Credit Suisse analysts have set a $53.00 target on BBBY stock in a research note published on December 18. The 18 analysts covering BBBY had a wide range of price targets, but none rated the stock a “Sell.” While the lowest target was $49.00, the highest was $85.00, leaving a mean analyst target of $64.83, about 30% higher than the current share price. (Source: “To Target, Credit Suisse Reiterates ‘Neutral’ Rating On Bed Bath & Beyond Inc (NASDAQ:BBBY) Shares Today,” IR.Net, December 18, 2015.)
Bed Bath & Beyond Addressing Big Issues
BBBY stock has suffered because Bed Bath & Beyond’s web site has been slow to take off in its early stages.
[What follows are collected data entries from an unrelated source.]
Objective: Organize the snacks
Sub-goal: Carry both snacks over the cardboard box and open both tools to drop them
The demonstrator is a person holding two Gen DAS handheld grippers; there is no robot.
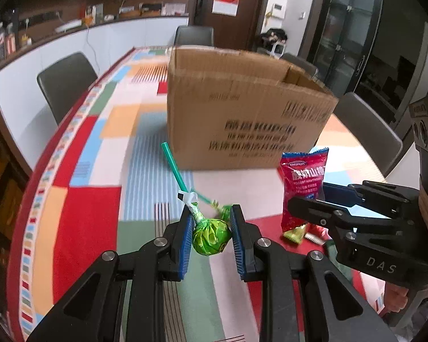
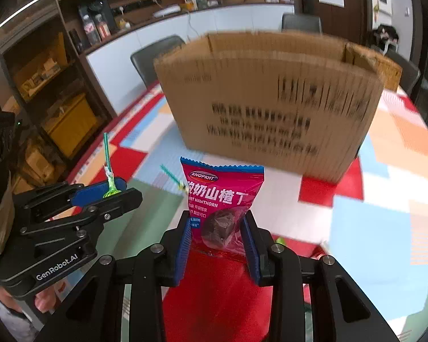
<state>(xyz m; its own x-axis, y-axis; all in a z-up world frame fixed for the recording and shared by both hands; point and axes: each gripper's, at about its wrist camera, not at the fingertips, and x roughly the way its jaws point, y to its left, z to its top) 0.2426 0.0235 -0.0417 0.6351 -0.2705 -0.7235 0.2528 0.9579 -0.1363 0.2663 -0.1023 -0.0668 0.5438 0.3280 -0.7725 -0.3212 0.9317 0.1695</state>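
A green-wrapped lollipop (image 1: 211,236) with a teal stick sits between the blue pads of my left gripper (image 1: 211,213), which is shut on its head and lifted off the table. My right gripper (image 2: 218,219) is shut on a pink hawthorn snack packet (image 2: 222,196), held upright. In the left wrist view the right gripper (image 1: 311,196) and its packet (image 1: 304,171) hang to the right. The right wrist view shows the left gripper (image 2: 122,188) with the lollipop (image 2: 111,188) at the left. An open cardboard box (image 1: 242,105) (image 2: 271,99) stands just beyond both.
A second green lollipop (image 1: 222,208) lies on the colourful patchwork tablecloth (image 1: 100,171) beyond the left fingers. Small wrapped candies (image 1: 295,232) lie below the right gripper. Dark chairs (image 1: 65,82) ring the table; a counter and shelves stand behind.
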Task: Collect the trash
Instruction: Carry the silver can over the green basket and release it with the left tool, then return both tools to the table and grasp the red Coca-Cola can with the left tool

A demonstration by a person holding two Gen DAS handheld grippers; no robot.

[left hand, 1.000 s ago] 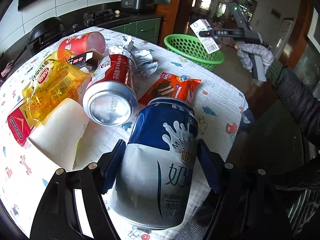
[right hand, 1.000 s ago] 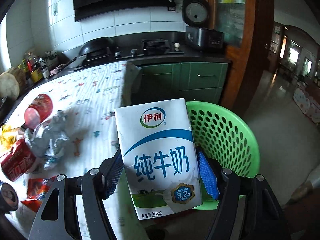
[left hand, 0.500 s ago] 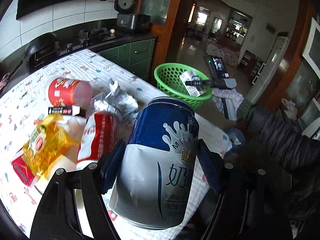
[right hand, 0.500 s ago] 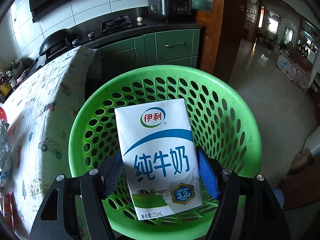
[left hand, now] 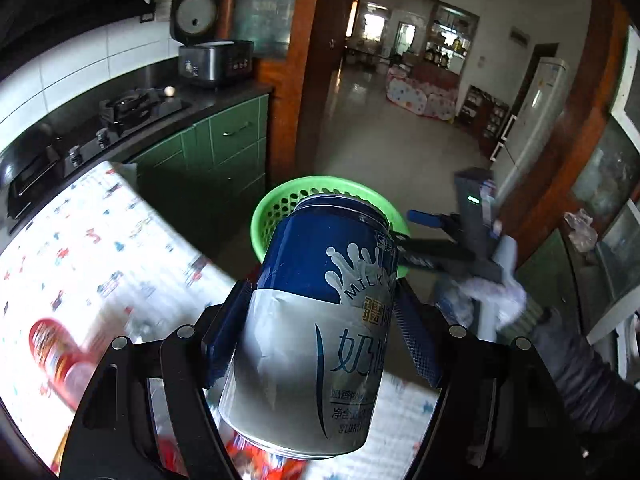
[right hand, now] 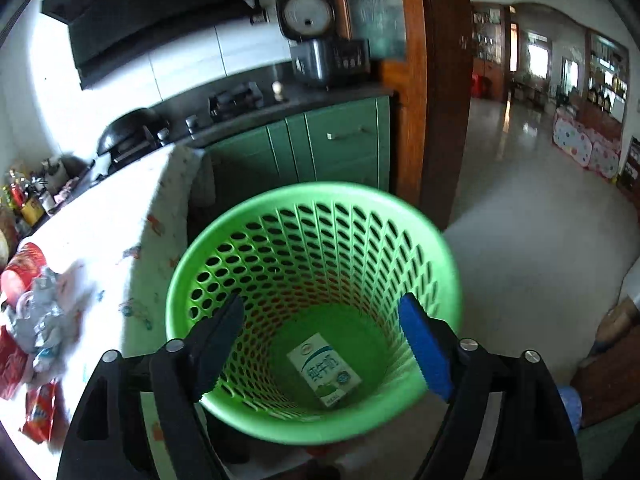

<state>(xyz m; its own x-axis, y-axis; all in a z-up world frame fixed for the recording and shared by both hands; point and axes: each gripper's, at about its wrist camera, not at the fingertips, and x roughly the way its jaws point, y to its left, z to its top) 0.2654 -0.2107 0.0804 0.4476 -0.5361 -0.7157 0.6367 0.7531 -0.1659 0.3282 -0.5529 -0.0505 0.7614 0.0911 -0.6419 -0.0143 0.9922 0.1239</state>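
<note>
My left gripper (left hand: 320, 332) is shut on a blue and silver milk can (left hand: 316, 344), held in the air above the table edge. The green perforated basket (left hand: 276, 204) stands on the floor beyond the can, partly hidden by it. My right gripper (right hand: 322, 340) is open and empty above the basket (right hand: 224, 248). A white and green milk carton (right hand: 324, 368) lies on the basket's bottom. The right gripper also shows in the left wrist view (left hand: 412, 236), over the basket's right rim.
The table with a patterned white cloth (right hand: 120, 232) stands left of the basket. On it lie a red cup (right hand: 20, 268), crumpled foil (right hand: 40, 320) and a red wrapper (right hand: 40, 412). Green cabinets (right hand: 328, 140) stand behind the basket. Tiled floor (right hand: 520, 240) lies to the right.
The right gripper opened and the milk carton dropped to the basket's bottom. The left gripper lifted the can off the table and swung it toward the basket.
</note>
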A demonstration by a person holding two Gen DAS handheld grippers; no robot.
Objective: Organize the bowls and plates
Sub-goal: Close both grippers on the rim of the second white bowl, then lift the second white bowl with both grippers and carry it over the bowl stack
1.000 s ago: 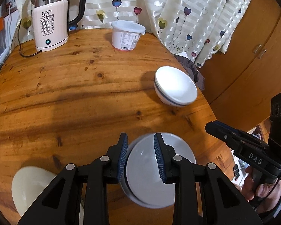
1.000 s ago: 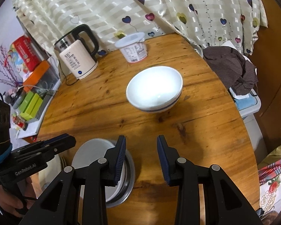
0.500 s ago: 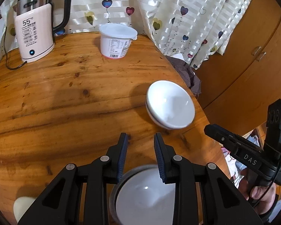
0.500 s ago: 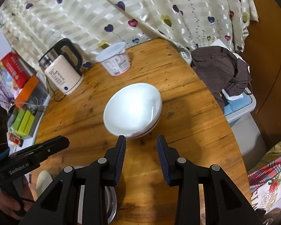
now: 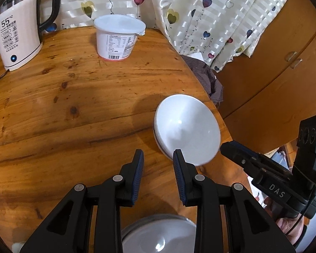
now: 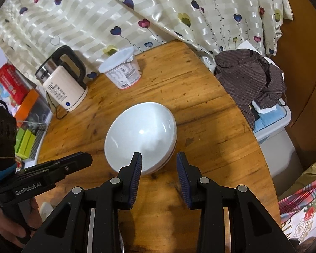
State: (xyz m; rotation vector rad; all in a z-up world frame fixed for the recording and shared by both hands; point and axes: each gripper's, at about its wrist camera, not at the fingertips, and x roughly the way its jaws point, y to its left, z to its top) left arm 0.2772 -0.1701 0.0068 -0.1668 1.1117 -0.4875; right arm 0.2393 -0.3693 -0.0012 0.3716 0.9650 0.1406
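Observation:
A white bowl [image 5: 186, 126] with a dark rim stripe sits near the right edge of the round wooden table [image 5: 73, 109]; it also shows in the right wrist view [image 6: 140, 136]. My left gripper [image 5: 158, 158] is open and empty, just left of and in front of the bowl. My right gripper [image 6: 159, 158] is open and empty, its left finger over the bowl's near rim. A grey plate with a white dish on it [image 5: 160, 236] lies under my left gripper at the table's near edge.
A white kettle [image 5: 16, 33] and a lidded white tub [image 5: 118, 38] stand at the back of the table. A heart-patterned curtain [image 6: 137, 10] hangs behind. A brown shirt on a bin [image 6: 252, 80] is right of the table. Boxes [image 6: 25, 103] are at the left.
Both grippers have moved forward toward the white bowl, which now lies close to both. The grey plate has slid back under the left gripper. Both stay open.

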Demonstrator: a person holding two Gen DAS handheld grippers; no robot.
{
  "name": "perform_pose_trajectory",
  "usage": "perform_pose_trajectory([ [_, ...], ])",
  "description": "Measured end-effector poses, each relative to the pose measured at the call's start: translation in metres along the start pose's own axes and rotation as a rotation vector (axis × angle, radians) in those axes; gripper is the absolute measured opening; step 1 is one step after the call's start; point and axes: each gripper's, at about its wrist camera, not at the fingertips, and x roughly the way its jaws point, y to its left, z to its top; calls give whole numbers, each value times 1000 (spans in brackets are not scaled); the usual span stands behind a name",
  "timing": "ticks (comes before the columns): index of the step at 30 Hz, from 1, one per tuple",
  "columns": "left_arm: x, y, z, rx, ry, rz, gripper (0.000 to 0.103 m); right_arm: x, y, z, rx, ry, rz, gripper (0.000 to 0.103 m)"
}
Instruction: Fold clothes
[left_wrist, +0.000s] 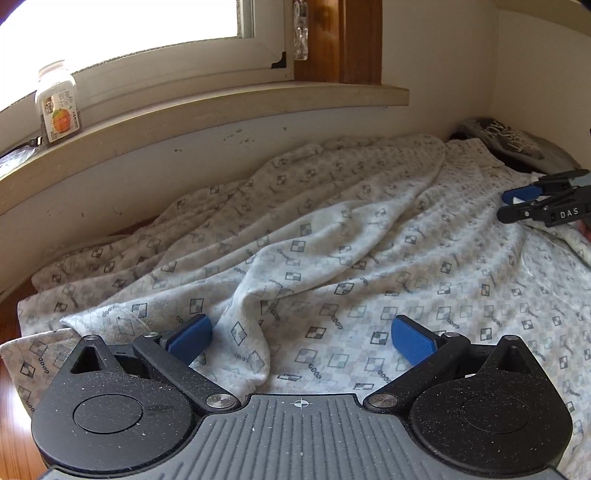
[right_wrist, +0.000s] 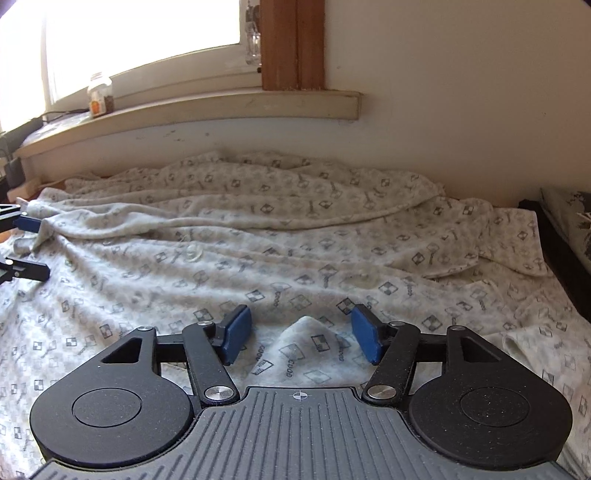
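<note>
A pale patterned garment (left_wrist: 332, 266) lies spread and rumpled over the surface below the window; the right wrist view shows the same garment (right_wrist: 258, 236). My left gripper (left_wrist: 301, 334) hovers over its near left part, jaws wide apart, blue pads (left_wrist: 192, 338) touching nothing. A raised crease runs between them. My right gripper (right_wrist: 300, 338) stands open low over the cloth. A small peak of fabric (right_wrist: 306, 332) rises between its pads (right_wrist: 364, 339), which do not press on it. The right gripper (left_wrist: 517, 206) also shows at the right edge of the left wrist view, and the left gripper (right_wrist: 31, 245) at the left edge of the right wrist view.
A window sill (left_wrist: 221, 110) runs along the wall behind, with a clear jar (left_wrist: 57, 103) standing on it. A dark printed item (left_wrist: 517, 144) lies in the far right corner. Wooden floor (left_wrist: 9, 387) shows at the near left.
</note>
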Motion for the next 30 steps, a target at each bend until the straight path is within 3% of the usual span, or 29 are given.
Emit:
perform_pose_trajectory([
  [15,44,34,36,-15,5,15,103,49,-3,35,9,-5,-10,64],
  [24,40,33,35,-9,4,23,103,48,-5,35,6,-5,-17,64],
  [30,10,29,22,-20,-12,86,103,50,-6,36,12,-3,-33,69],
])
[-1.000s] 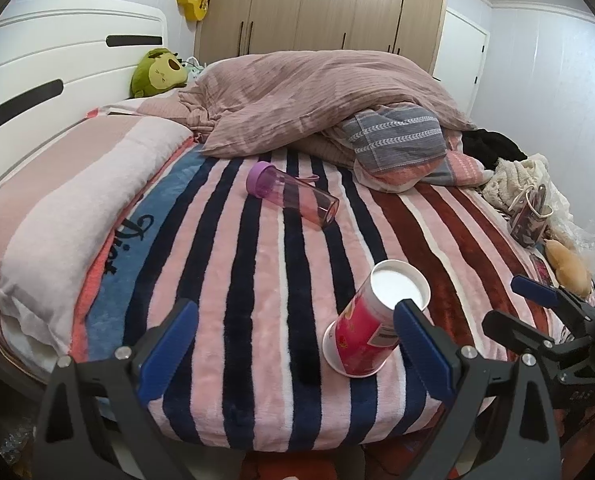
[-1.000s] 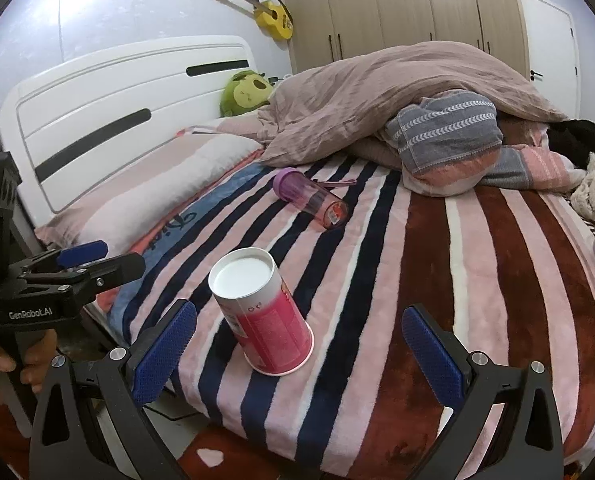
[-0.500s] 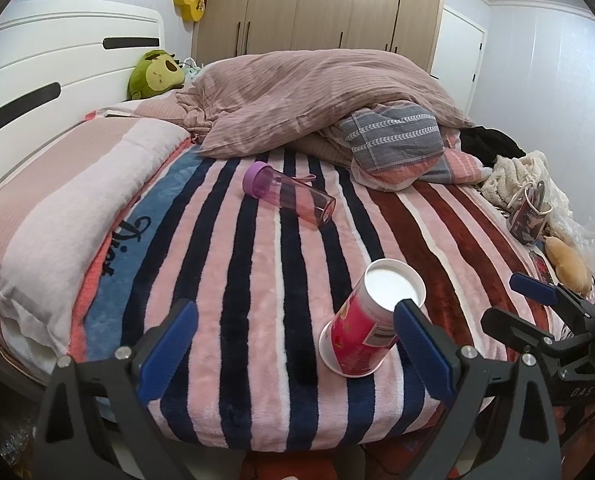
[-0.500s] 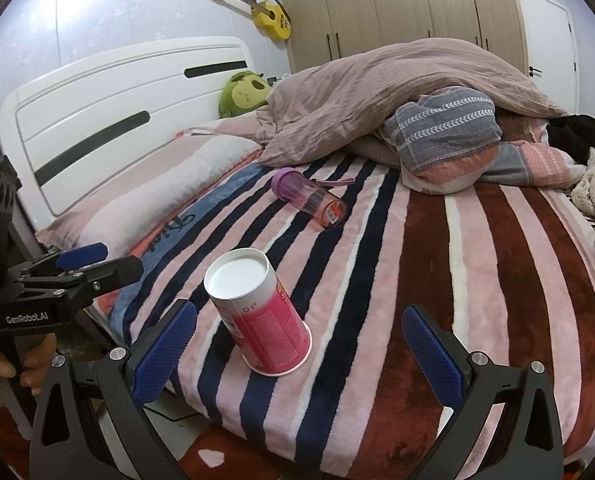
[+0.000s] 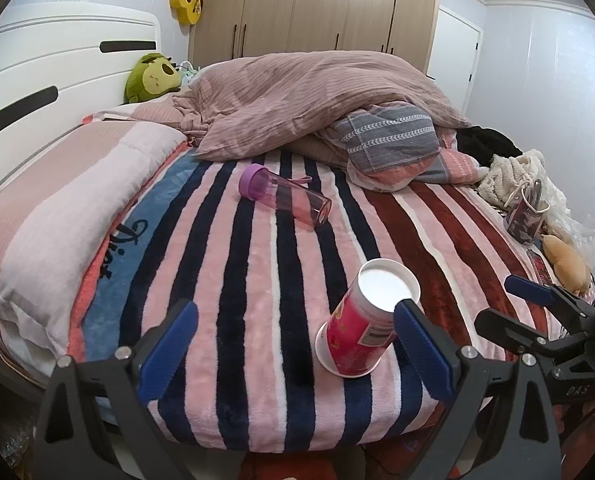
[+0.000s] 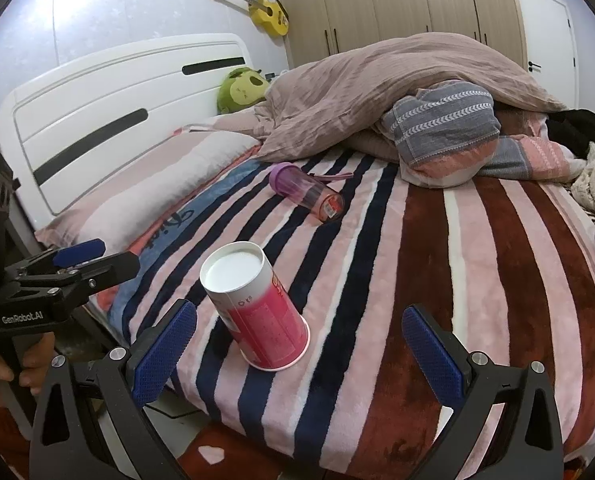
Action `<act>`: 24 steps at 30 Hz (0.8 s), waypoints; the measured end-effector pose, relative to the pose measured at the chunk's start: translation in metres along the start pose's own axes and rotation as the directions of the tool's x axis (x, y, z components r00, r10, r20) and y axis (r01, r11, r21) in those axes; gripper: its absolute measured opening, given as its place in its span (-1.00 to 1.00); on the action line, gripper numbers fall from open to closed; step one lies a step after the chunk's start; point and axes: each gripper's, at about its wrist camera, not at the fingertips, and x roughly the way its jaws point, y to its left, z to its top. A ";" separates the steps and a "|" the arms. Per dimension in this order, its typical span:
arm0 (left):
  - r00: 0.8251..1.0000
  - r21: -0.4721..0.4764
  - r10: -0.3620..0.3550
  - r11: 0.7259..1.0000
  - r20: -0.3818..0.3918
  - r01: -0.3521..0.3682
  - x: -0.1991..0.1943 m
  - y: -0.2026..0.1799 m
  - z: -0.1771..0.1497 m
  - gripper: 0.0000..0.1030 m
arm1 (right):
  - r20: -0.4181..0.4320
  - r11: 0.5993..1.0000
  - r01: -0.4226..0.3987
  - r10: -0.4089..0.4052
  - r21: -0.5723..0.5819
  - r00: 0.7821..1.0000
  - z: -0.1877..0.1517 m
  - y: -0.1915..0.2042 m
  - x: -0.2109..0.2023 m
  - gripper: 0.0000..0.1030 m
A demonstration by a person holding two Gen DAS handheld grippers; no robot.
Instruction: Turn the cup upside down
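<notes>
A pink paper cup (image 5: 361, 328) stands upside down on the striped blanket near the bed's front edge, white base up, leaning a little; it also shows in the right wrist view (image 6: 257, 312). My left gripper (image 5: 293, 348) is open and empty, its right finger just in front of the cup. My right gripper (image 6: 297, 344) is open and empty, with the cup between and just beyond its fingers. The right gripper also shows at the right of the left wrist view (image 5: 537, 304), and the left gripper at the left of the right wrist view (image 6: 77, 260).
A purple-lidded clear bottle (image 5: 285, 196) lies on its side mid-bed. A rumpled duvet (image 5: 317, 104) and a folded grey blanket (image 5: 393, 140) fill the far side. A pillow (image 5: 57, 208) lies left. A printed cup (image 5: 525, 216) and clutter sit at the right edge.
Both grippers have drawn back slightly and the views have shifted a little. The cup has stayed upside down in the same place.
</notes>
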 end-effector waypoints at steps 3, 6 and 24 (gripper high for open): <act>1.000 0.000 0.000 1.000 0.001 0.000 -0.001 0.000 0.000 0.89 | -0.003 1.000 0.001 0.000 0.002 1.000 0.000 0.000 0.000 1.00; 1.000 -0.001 -0.002 1.000 0.001 0.002 0.000 0.000 0.000 0.89 | -0.005 1.000 -0.001 0.001 0.002 1.000 -0.001 0.002 0.000 1.00; 1.000 0.004 -0.006 1.000 0.004 0.006 -0.002 -0.002 0.002 0.89 | -0.016 1.000 -0.006 0.006 0.001 1.000 -0.003 0.004 0.003 1.00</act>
The group is certainly one of the largest U.S. distributors, but its online sales account for a small percentage of revenue.
BBBY stock can also count on institutional investors, such as McDonald Capital Investors Inc, which owns 653,133 shares, and more famously Leonard Green Partners, which has 990,000 shares, or 3.81% of their U.S. portfolio. The Leonard Green & Partners ownership of BBBY is an additional bullish sign, given that the company has a reputation for holding companies in its portfolio for 10 years or more. (Source: “Could Bed Bath & Beyond Inc. Increase After Today’s Tip From Option Traders?” ArticleBasis web site, December 15, 2015.)
Bed Bath & Beyond, meanwhile, has a reputation for its strong cashflow-generating ability; its business is still solid, even if it suffers from the impact of outside forces, given its strong presence (over 1,500 stores in all 50 U.S. states, Canada, and Puerto Rico).
Currency fluctuations in Canada have undermined growth and contributed to the lower comparable sales this past quarter. However, the fact that despite the obstacles, revenue is increasing suggests BBBY stock still has potential and the retailer has some strength left, especially for long-term-focused investors, albeit now available at a much cheaper price.
BBBY understands the challenge of online retail and it is improving its digital channel sales. However, physical stores still have some fight to give; they can enhance and exploit their in-store customer experience, complementing it with the online: “buy online and pick up in-store, buy online and return to store, and online appointment scheduling that encourage customers to visit stores.” (Source: “Despite Negative Comps, Physical Stores Are Vital To Bed Bath & Beyond’s Growth,” Forbes, October 14, 2015.)
In other words, the retailer can use its online channel to attract shoppers to the physical store.